Exactly the lines below from the one with "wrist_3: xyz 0" up to and including the one with "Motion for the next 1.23" make up the answer, with nothing else added.

* [DATASET EXCERPTS]
────────────────

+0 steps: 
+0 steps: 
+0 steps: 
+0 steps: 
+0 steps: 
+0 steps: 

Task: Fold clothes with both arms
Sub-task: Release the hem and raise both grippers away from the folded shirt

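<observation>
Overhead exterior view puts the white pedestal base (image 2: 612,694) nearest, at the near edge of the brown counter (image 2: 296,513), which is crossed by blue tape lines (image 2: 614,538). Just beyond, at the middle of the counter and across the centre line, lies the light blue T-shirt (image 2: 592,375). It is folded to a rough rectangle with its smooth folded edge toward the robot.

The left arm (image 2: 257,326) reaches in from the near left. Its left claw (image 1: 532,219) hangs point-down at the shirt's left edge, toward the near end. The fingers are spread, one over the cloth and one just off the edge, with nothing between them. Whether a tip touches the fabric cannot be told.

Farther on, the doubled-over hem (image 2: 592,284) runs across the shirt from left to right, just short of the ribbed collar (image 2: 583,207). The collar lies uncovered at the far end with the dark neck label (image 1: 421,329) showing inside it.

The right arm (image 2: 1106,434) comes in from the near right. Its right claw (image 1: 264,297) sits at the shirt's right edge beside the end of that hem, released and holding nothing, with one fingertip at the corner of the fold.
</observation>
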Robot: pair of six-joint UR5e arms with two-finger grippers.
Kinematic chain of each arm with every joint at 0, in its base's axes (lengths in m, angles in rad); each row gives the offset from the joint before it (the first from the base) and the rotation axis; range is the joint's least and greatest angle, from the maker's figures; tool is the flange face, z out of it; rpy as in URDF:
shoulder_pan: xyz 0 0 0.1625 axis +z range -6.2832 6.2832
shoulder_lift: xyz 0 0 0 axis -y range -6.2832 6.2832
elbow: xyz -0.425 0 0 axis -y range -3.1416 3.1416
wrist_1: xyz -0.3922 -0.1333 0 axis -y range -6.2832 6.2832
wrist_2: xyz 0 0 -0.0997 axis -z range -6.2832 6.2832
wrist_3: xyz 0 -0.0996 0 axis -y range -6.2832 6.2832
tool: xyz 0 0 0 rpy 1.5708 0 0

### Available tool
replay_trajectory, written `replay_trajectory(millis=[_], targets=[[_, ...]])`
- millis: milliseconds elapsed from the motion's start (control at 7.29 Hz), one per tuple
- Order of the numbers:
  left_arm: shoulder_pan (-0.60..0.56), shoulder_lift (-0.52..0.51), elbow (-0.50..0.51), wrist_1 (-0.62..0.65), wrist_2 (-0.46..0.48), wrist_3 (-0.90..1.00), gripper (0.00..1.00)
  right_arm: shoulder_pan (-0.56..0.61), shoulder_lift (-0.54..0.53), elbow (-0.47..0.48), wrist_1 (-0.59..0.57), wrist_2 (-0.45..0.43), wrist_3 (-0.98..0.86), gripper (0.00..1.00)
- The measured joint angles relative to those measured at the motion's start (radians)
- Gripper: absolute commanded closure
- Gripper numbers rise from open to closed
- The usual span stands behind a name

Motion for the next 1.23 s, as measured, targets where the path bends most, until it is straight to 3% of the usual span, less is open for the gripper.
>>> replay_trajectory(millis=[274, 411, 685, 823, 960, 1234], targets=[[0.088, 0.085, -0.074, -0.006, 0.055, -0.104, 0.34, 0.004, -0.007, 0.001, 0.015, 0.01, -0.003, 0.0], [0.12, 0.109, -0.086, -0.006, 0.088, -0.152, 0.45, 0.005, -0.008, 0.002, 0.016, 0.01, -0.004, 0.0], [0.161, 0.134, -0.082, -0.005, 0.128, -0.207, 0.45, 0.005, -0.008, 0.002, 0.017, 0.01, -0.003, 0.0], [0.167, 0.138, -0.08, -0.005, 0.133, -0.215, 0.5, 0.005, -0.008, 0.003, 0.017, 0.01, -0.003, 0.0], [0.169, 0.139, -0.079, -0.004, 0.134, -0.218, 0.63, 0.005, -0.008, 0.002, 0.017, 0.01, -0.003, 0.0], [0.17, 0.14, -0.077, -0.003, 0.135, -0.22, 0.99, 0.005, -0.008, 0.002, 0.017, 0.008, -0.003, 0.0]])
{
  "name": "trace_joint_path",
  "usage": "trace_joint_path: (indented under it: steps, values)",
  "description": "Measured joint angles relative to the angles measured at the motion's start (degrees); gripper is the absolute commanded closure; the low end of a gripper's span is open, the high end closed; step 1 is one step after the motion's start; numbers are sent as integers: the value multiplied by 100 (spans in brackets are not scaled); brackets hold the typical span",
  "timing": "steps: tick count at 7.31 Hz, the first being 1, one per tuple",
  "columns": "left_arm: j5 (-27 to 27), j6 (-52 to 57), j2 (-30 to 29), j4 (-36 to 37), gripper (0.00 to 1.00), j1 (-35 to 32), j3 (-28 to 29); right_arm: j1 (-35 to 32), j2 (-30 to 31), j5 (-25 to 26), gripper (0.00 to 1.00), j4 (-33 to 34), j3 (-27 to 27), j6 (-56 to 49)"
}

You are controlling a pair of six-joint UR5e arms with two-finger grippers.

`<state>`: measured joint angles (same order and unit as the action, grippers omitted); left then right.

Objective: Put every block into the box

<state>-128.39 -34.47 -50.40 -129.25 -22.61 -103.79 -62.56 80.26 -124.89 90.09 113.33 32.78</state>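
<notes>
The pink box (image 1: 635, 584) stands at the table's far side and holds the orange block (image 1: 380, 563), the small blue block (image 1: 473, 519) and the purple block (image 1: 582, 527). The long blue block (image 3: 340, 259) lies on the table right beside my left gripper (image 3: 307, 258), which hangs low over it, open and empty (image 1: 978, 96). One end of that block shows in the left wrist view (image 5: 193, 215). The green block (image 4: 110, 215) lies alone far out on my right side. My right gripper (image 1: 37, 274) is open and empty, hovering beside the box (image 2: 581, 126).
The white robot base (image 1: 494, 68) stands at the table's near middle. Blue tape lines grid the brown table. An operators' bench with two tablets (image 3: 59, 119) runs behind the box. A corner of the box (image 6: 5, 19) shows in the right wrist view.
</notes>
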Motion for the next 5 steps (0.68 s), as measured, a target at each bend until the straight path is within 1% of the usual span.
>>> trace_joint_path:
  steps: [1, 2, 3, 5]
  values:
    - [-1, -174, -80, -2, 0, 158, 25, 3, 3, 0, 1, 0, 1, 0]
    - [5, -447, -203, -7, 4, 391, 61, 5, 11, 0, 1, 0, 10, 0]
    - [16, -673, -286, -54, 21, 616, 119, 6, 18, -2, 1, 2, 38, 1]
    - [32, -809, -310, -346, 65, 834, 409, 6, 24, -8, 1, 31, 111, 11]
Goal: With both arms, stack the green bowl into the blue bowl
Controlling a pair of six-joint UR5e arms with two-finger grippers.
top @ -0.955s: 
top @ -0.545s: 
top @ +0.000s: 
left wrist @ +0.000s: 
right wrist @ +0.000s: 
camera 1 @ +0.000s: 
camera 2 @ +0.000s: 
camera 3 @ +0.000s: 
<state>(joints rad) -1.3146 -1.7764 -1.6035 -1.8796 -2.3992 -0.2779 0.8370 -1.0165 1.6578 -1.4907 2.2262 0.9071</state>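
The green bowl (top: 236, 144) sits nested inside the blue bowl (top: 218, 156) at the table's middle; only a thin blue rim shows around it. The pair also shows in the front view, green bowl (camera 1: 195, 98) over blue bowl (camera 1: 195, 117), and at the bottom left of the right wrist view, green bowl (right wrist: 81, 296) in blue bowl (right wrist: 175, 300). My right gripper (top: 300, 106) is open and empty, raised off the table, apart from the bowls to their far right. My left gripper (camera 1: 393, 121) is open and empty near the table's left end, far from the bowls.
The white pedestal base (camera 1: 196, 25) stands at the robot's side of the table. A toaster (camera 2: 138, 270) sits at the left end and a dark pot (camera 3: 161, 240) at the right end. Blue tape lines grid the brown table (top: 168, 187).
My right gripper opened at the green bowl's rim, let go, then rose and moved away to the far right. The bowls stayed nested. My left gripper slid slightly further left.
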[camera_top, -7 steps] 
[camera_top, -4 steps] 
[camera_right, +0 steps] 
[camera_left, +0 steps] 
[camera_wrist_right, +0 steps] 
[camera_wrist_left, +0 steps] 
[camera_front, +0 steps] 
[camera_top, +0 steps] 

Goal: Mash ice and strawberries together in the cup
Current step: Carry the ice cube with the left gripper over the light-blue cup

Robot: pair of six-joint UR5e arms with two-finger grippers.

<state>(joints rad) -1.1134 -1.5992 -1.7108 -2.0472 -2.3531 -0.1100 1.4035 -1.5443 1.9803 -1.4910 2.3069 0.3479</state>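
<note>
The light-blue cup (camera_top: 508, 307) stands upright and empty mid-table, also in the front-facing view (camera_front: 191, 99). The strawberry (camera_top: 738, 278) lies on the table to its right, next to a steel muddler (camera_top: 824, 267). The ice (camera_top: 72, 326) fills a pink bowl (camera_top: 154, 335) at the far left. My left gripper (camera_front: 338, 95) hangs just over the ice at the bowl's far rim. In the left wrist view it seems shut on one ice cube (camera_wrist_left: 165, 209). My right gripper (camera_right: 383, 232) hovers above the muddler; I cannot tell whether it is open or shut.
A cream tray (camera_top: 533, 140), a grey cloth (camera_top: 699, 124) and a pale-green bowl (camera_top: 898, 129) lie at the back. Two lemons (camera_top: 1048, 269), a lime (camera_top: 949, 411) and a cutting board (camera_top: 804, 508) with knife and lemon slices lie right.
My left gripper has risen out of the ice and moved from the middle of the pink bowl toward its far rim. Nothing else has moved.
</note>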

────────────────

* [REPLY TO THE EXERCISE]
wrist_3: xyz 0 -0.0996 0 axis -y range -6.2832 6.2832
tool: xyz 0 0 0 rpy 1.5708 0 0

### Available tool
replay_trajectory, written `replay_trajectory(millis=[_], targets=[[_, ...]])`
- millis: milliseconds elapsed from the motion's start (control at 7.29 Hz), one per tuple
- Order of the numbers:
  left_arm: shoulder_pan (-0.60..0.56), shoulder_lift (-0.52..0.51), elbow (-0.50..0.51), wrist_1 (-0.62..0.65), wrist_2 (-0.46..0.48), wrist_3 (-0.90..1.00), gripper (0.00..1.00)
  right_arm: shoulder_pan (-0.56..0.61), shoulder_lift (-0.54..0.53), elbow (-0.47..0.48), wrist_1 (-0.59..0.57), wrist_2 (-0.45..0.43), wrist_3 (-0.98..0.86), gripper (0.00..1.00)
- The measured joint angles relative to those measured at the motion's start (radians)
- Gripper: absolute commanded closure
- Gripper numbers rise from open to closed
- The usual span stands behind a name

Motion for the next 1.23 s, as measured, targets where the path bends most, until it is straight to 3% of the usual span, less is open for the gripper.

No further output is required for this exercise.